■ **INSTRUCTIONS FOR THE TASK**
Extract, from the listing that follows, each line containing the word "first".

■ **DATA SHOWN**
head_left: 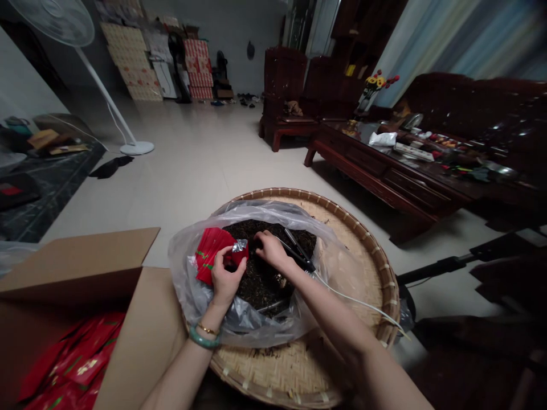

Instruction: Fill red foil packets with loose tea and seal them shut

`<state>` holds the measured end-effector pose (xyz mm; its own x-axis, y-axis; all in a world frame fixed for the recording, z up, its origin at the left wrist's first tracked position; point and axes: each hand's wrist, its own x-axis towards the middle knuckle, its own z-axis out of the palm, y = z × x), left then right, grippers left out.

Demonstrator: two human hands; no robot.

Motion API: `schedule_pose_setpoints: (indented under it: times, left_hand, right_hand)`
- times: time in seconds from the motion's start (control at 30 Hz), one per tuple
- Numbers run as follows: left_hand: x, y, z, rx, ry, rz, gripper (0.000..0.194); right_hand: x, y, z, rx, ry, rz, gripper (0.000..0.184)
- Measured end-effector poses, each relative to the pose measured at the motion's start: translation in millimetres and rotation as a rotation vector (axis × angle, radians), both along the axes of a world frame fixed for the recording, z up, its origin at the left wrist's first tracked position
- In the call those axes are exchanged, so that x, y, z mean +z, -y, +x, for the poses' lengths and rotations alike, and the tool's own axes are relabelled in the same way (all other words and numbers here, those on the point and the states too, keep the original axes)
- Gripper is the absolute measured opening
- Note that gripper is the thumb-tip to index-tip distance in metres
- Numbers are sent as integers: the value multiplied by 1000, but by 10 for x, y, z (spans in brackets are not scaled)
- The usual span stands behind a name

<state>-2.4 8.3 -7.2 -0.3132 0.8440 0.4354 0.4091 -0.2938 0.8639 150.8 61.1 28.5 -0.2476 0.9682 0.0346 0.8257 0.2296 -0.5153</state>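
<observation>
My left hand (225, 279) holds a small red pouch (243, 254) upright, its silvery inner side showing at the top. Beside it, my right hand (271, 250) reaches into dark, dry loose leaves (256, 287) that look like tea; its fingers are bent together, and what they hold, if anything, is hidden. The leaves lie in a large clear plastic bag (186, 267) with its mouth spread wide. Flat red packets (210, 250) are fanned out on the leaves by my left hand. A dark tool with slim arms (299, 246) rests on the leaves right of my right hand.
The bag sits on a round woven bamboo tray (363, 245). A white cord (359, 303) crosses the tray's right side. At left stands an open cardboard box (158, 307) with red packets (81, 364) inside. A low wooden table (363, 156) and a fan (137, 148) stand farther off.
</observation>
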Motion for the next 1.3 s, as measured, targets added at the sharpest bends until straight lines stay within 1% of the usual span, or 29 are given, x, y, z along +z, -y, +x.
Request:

■ **REPLY**
`<state>` holds the measured end-effector pose (xyz mm; its own x-axis, y-axis; all in a world frame fixed for the recording, z up, its origin at the left wrist's first tracked position; point and axes: each hand's wrist, its own x-axis towards the middle knuckle, its own z-axis out of the palm, y = z × x), left then right, grippers left out.
- Measured end-effector poses, each relative to the pose measured at the motion's start: translation in millimetres and rotation as a rotation vector (axis × angle, radians), both along the axes of a world frame fixed for the recording, z up, its origin at the left wrist's first tracked position

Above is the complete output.